| YOUR ASSIGNMENT |
Every line of the data below must be output exactly, with images left out.

| DATA TO USE |
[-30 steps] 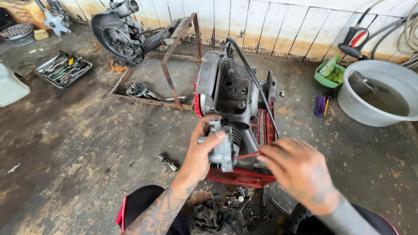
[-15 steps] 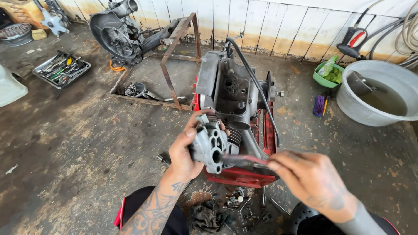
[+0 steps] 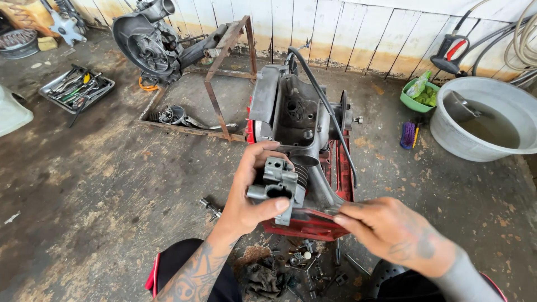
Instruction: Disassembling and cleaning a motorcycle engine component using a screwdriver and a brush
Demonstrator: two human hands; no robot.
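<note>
Left hand point(image 3: 249, 196) wrapped tight around a small grey metal part point(image 3: 279, 187), held up in the middle. Right hand point(image 3: 391, 232) at 4 o'clock, fingertips pinching the red stand point(image 3: 305, 223). Big grey engine point(image 3: 296, 114) just behind, at 12 o'clock.

A crumpled plastic packet point(image 3: 418, 87), pale green and whitish, stands in the small green bowl point(image 3: 413, 103) on the floor near the far wall, just beside the grey basin point(image 3: 447, 131). No labels, signs or screens show.
</note>
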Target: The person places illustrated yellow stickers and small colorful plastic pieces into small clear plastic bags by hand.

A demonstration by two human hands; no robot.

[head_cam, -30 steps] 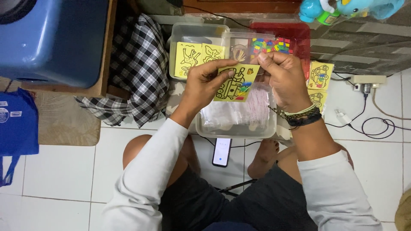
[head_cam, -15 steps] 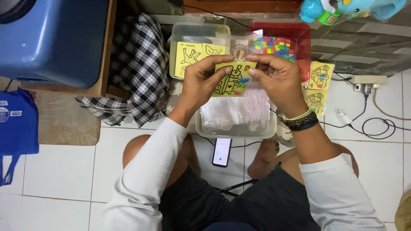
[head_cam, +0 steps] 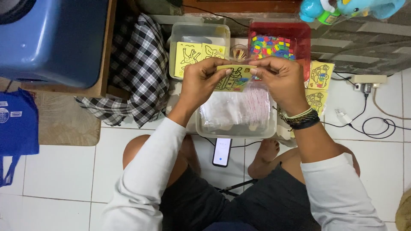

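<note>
A blue bag [head_cam: 15, 128] lies on the tiled floor [head_cam: 60, 171] at far left, a blue tub [head_cam: 51, 38] above it, then a checked cloth [head_cam: 132, 72]. A clear box [head_cam: 177, 34] holds yellow picture cards. The left hand [head_cam: 201, 83] and right hand [head_cam: 280, 81] meet over a clear tray of plastic sleeves [head_cam: 235, 111], fingers of both clamped on the ends of a small yellow card [head_cam: 233, 79] with a partly coloured drawing; a sleeve may cover it, though that is hard to tell. Behind sits a red box [head_cam: 299, 32] of coloured pieces, with more yellow cards [head_cam: 320, 75] to its right. A phone [head_cam: 222, 152] lies between the knees.
</note>
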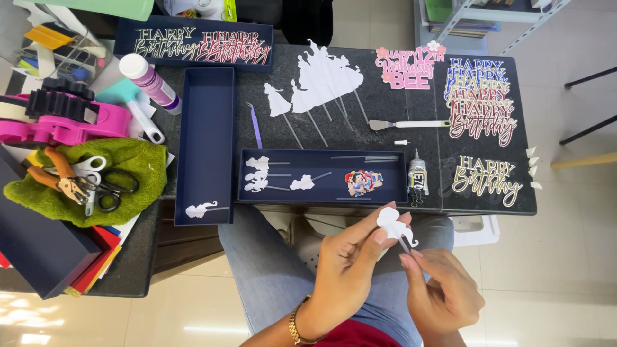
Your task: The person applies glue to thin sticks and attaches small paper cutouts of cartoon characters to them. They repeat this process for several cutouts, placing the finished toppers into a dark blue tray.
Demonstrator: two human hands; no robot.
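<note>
A small white paper cutout is held over the lap, near the front edge of the dark table. It is pinched between thumb and fingers of the left hand, probably so that its back is kept steady. The thin stick under it is gripped by the closed fingertips of the right hand. Similar cutouts are kept in a long blue tray, just beyond the hands, within easy reach. The printed side is hidden; the joint with the stick cannot be made out.
</note>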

| WRITTEN SOLUTION |
[-30 steps] 
[-15 steps] 
[+0 steps] 
Instruction: Disassembling and cleaning a motorcycle engine component using a screwdriver and a brush
Demonstrator: two human hands; no robot.
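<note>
Left hand point(image 3: 249, 196) wrapped tight around a small grey metal part point(image 3: 279, 187), held up in the middle. Right hand point(image 3: 391, 232) at 4 o'clock, fingertips pinching the red stand point(image 3: 305, 223). Big grey engine point(image 3: 296, 114) just behind, at 12 o'clock.

A crumpled plastic packet point(image 3: 418, 87), pale green and whitish, stands in the small green bowl point(image 3: 413, 103) on the floor near the far wall, just beside the grey basin point(image 3: 447, 131). No labels, signs or screens show.
</note>
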Target: The person places illustrated yellow stickers and small colorful plastic pieces into small clear plastic bags by hand.

A demonstration by two human hands; no robot.

[head_cam, -30 steps] 
[head_cam, -15 steps] 
[head_cam, +0 steps] 

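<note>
A blue bag [head_cam: 15, 128] lies on the tiled floor [head_cam: 60, 171] at far left, a blue tub [head_cam: 51, 38] above it, then a checked cloth [head_cam: 132, 72]. A clear box [head_cam: 177, 34] holds yellow picture cards. The left hand [head_cam: 201, 83] and right hand [head_cam: 280, 81] meet over a clear tray of plastic sleeves [head_cam: 235, 111], fingers of both clamped on the ends of a small yellow card [head_cam: 233, 79] with a partly coloured drawing; a sleeve may cover it, though that is hard to tell. Behind sits a red box [head_cam: 299, 32] of coloured pieces, with more yellow cards [head_cam: 320, 75] to its right. A phone [head_cam: 222, 152] lies between the knees.
</note>
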Your task: The person applies glue to thin sticks and attaches small paper cutouts of cartoon characters to them. They repeat this process for several cutouts, placing the finished toppers into a dark blue tray.
Demonstrator: two human hands; no robot.
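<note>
A small white paper cutout is held over the lap, near the front edge of the dark table. It is pinched between thumb and fingers of the left hand, probably so that its back is kept steady. The thin stick under it is gripped by the closed fingertips of the right hand. Similar cutouts are kept in a long blue tray, just beyond the hands, within easy reach. The printed side is hidden; the joint with the stick cannot be made out.
</note>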

No more output remains.